Earl Faircloth, Atty. Gen. Tallahassee, and James M. Adams, Asst. Atty. Gen., West Palm Beach, for appellee.
Defendant was tried by jury, convicted of second degree murder, and duly sentenced. He appeals. We reverse.
The victim was the two year old step-daughter of the defendant. It is sufficient to say without particular detail that there was circumstantial and direct evidence of cruelty and abuse on the part of defendant, some conflicting, which lead to the victim's death. It came as a direct result of a head or brain injury, subdural hematoma. It was caused either by a blunt instrument or by the body's being in motion and striking some flat surface.
We address ourselves to the appellant's principal grievance. He claims that the trial court erred by allowing into evidence testimony and pictures concerning a crime other than the one with which appellant was charged.
Dr.

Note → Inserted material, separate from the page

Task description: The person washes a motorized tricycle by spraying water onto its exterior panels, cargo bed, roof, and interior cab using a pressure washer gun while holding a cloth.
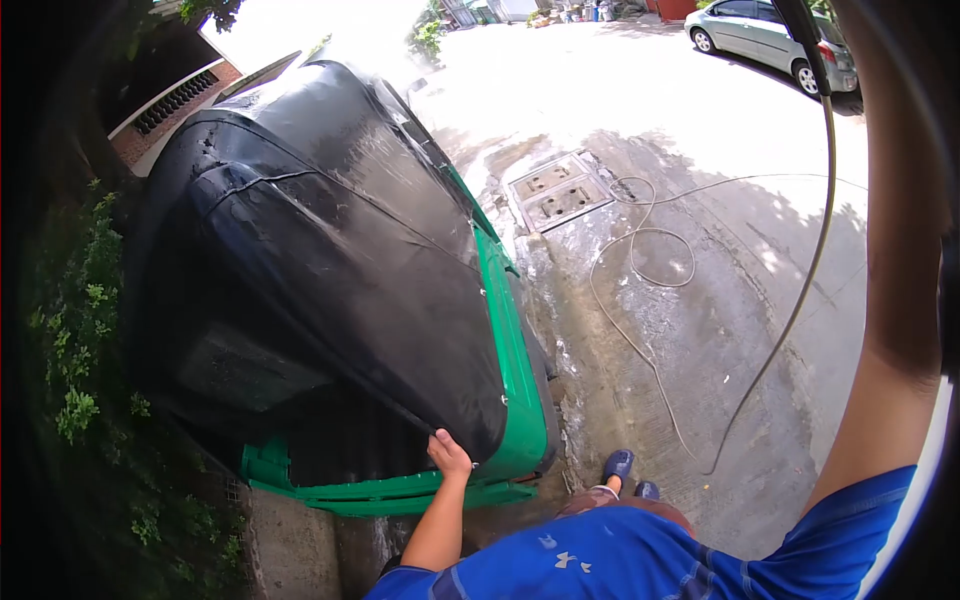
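A three-wheeler with a wet black fabric canopy [380, 230] and a green body [525, 425] stands in front of me. My left hand [450, 455] is closed on the canopy's lower rear corner, just above the green panel. On the right, my bare right arm [900, 300] reaches up, and its hand is beyond the top of the view. Close to that arm hangs a black wand-like tube [803, 40] with a thin hose [828, 190] running down from its end. What holds the tube is out of sight.
The hose lies in loops [665, 258] on wet concrete. A drain cover [562, 192] is set in the ground beside the vehicle. Leafy plants [80, 330] line the left side. A silver car [770, 45] is parked at the upper right. My blue shoes [619, 466] are below.
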A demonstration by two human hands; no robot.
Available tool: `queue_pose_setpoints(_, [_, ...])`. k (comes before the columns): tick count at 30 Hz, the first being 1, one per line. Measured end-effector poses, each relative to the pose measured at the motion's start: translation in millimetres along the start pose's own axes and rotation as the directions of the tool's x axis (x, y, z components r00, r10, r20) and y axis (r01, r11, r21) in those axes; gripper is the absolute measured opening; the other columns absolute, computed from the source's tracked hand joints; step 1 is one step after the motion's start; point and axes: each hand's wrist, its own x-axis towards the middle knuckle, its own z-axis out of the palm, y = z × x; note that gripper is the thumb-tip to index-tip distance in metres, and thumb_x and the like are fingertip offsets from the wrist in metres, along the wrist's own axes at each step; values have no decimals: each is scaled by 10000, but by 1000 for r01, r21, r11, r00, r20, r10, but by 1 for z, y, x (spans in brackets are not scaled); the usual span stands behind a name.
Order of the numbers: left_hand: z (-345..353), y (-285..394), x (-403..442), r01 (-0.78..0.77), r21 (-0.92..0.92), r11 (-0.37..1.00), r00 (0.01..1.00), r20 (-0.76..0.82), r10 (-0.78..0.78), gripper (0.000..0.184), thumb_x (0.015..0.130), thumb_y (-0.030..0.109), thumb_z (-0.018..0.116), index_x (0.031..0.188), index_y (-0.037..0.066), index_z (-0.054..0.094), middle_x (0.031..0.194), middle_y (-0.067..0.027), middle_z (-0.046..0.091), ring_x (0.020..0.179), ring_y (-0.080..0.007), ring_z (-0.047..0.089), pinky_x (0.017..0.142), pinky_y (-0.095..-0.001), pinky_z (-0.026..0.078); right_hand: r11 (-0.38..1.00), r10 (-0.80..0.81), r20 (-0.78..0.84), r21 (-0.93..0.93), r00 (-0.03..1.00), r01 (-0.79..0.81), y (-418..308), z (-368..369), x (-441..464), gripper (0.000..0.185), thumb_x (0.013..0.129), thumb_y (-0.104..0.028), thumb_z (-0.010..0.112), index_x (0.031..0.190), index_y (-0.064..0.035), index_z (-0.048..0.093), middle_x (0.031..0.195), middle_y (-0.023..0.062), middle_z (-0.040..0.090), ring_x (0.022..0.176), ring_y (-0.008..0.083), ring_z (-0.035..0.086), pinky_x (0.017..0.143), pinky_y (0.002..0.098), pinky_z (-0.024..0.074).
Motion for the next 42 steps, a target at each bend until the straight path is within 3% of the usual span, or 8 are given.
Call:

Joseph C. Rupp, a County Medical Examiner and pathologist, conducted an autopsy. The examiner, using a number of 8 10 photographs of the brain and head area taken during autopsy, explained and demonstrated the cause of death. He then produced, over objection, two photographs of the dead child's genitalia and anal area before the jury and testified:
It is clear and undisputed that acts of buggery were not shown to have been committed by the defendant and he was not connected to such acts in any way. Further, the fact of buggery was in nowise associated or connected with the cause of the child's death and Dr. Rupp testified that neither of these two pictures was needed to explain the cause of death. We feel that allowance of these pictures and this testimony deprived the defendant of a fair trial because they were immaterial, inflammatory, and highly prejudicial.
The state frankly concedes that no link was established between the defendant and such criminal sexual abuse. Thereby, it is the state's hypothesis that the error was harmless. We disagree and can hardly think of a more damaging error. This testimony, coming on the heels of the other proper testimony concerning the tragic circumstances of the death of this helpless infant, could not help but lead to implications--not legally established--that the defendant was responsible for this reprehensible criminal conduct.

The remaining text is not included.